5.3 Contribution and prospect of the approach

We present a model framework to infer ice content from remote-sensing-based input by taking advantage of existing observational data. Deriving ice content for rock glaciers relies on costly and labour-intensive in situ methods, such as borehole drillings and geophysical surveys, to accurately measure the ice content of individual rock glaciers (e.g. Haeberli et al., 1998; Hauck, 2013) or on categorised estimates for regional-scale studies (e.g. Jones et al., 2018a, 2021). Our approach allows quantitatively estimating the ground ice stored in individual rock glaciers by applying it to region-wide rock glacier inventories.

The proposed approach can be further improved. The likely emergence of more data to be integrated for model calibration and validation will allow for improving the accuracy of the method. A more accurate 2D surface velocity can be obtained by using multi-track InSAR data (e.g. Bertone et al., 2022; Zhang et al., 2021), allowing us to apply the model to rock glaciers with a complex velocity field.

6 Conclusions

We developed an empirical rheological model to infer ice content of the coherently moving parts of rock glaciers and apply it to estimate the water storage of rock glaciers situated in the Khumbu and Lhotse valleys using surface velocities derived from InSAR measurements. The main findings are summarised as follows.

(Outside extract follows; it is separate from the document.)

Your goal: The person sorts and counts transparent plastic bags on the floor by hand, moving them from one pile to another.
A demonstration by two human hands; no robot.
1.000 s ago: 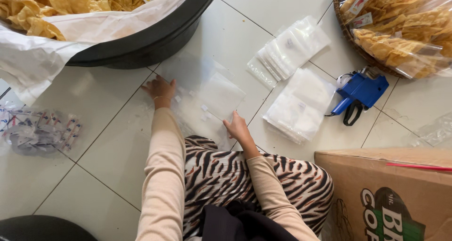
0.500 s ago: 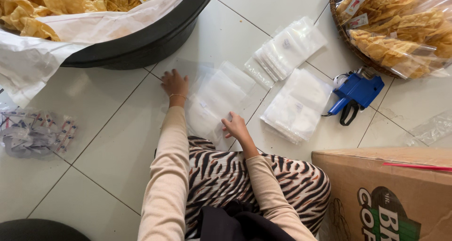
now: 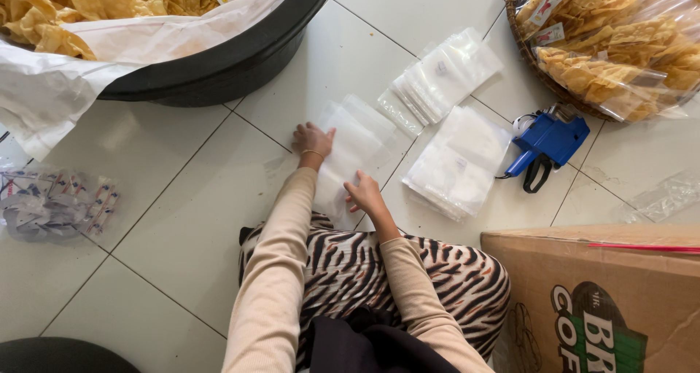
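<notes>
Left hand lies flat, fingers spread, on a stack of clear plastic bags on the tiled floor. Right hand rests open on the stack's near edge; neither grips.

Left hand and right hand flat, palms down (fingers spread)

Top left sits a big black tub, lined with white plastic and piled with yellow chips. Over on the top right, a woven basket is loaded with bagged chips. Just below it lies a blue label gun on the white tile floor. Far left, a heap of small sachets. Bottom right, a brown cardboard box.
</notes>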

1. An empirical rheological model is presented in this study to estimate the ice content of rock glaciers using five input parameters, namely rock glacier area, width, surface slope angle, active layer thickness, and surface velocity, all of which can be obtained from readily available remote sensing products or forthcoming datasets.

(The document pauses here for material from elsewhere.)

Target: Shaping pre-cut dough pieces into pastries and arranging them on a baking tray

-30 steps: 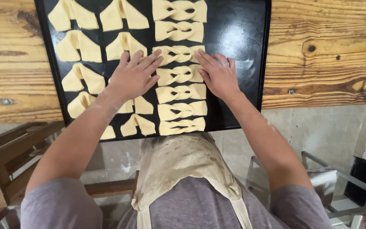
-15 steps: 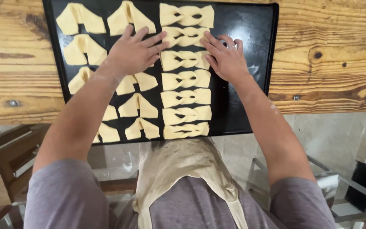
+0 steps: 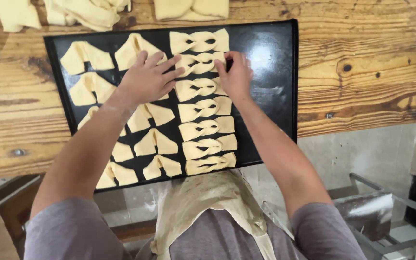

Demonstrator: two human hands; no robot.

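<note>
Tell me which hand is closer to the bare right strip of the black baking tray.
Right. The right hand lies at the bow-tie dough column's right edge, just beside the bare strip of the tray. The left hand rests left of that column, farther off.

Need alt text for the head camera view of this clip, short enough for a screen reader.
Seen from above, a person's left hand and right hand press on a bow-shaped piece of raw dough on a black baking tray filled with rows of shaped dough. The tray lies on a wooden table, with more dough beyond its far edge.
</note>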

2. Mean downslope velocities in the coherently moving parts of five rock glaciers situated in the Khumbu and Lhotse valleys ranged from 5 to 30 cm yr⁻¹ and remained (with an exception for the Tobuche rock glacier) constant during the observational period (2006–2020).

3. The inferred average ice contents of rock glaciers in the Khumbu and Lhotse valleys range from 70 ± 8 % to 74 ± 8 %; the water volume equivalent ranges from 1.4 to 5.9 ×10⁶ m³ for individual rock glaciers. The Nuptse rock glacier stores the most ice due to having the largest dimensions among the five studied rock glaciers. The total amount of water stored in the five rock glaciers in Khumbu and Lhotse valleys ranges from 12.1 ± 0.2 to 15.1 ± 0.6 ×10⁶ m³, with an average value of 13.6 ×10⁶ m³.

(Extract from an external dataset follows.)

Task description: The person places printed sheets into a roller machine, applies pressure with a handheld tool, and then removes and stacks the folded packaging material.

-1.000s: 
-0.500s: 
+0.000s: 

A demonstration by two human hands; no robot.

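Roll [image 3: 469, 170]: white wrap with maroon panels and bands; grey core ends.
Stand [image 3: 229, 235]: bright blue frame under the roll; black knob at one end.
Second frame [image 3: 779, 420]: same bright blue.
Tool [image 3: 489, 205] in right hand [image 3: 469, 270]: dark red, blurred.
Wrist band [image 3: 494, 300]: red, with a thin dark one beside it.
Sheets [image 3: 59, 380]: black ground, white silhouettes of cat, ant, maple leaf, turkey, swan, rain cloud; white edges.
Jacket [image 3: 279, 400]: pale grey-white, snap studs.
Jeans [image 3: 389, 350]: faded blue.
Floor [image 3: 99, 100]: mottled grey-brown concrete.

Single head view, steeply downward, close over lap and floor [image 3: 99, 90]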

This study develops an approach to infer ice content of rock glaciers by using a surface-velocity-constrained model. The estimated ice content and water storage in the study area confirm the hydrological significance of rock glaciers in the Nepalese Himalaya. We argue that the model shows great promise for assessing ice storage in rock glaciers, although more field data are needed to improve the reliability of this initial modelling framework.